_What you are asked to do_
With pictures left out, write out exactly every line from the start of the data through the one that contains "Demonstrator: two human".

_Provided material_
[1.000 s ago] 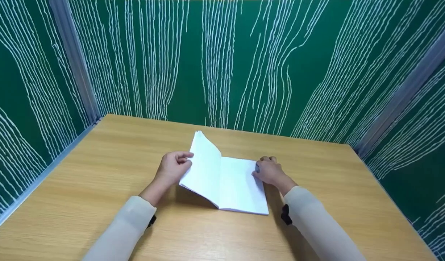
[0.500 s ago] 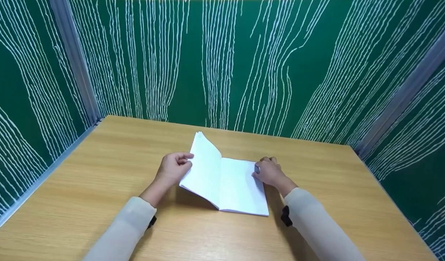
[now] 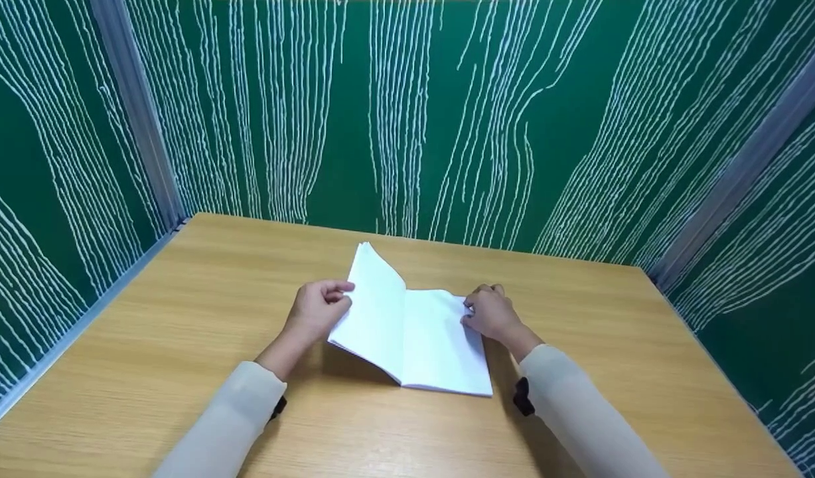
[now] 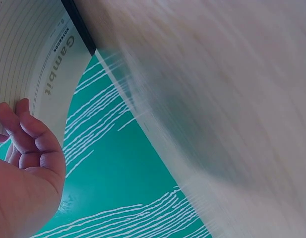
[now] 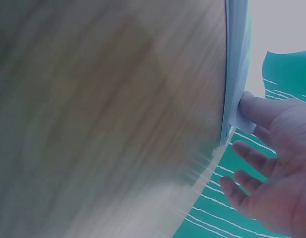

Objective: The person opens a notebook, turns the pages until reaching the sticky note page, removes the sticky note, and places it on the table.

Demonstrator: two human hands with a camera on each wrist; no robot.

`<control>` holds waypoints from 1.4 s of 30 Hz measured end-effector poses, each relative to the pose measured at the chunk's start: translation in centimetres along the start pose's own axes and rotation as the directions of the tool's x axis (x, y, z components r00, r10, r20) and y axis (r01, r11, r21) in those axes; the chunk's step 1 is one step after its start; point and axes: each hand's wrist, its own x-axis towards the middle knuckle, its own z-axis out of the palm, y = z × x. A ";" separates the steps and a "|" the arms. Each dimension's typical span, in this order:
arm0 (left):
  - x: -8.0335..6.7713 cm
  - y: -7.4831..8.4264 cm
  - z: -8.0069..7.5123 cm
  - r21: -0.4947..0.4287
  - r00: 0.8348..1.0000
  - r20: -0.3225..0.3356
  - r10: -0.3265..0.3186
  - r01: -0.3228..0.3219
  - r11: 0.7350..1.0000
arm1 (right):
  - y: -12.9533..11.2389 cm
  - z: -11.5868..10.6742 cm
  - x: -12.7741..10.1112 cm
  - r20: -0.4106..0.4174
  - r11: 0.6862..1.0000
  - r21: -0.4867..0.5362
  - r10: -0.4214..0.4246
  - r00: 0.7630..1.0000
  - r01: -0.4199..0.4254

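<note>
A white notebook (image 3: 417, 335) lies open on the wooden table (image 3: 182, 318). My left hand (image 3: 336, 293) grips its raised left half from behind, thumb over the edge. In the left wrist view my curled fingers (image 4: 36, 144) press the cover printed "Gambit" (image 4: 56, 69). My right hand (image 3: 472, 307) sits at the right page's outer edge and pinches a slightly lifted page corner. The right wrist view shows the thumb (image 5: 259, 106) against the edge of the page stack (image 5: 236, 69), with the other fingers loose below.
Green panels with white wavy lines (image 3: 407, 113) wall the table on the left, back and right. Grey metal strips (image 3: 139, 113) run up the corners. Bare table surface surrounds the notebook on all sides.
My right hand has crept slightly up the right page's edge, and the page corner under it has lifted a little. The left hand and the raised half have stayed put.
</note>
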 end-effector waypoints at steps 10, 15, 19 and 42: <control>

_Solution to this problem_
[1.000 s ago] 
[0.500 s ago] 
[now] 
[now] 
[now] 

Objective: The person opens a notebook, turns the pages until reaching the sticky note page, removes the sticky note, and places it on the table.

Demonstrator: two human hands with a camera on each wrist; no robot.

This exercise requires no further work.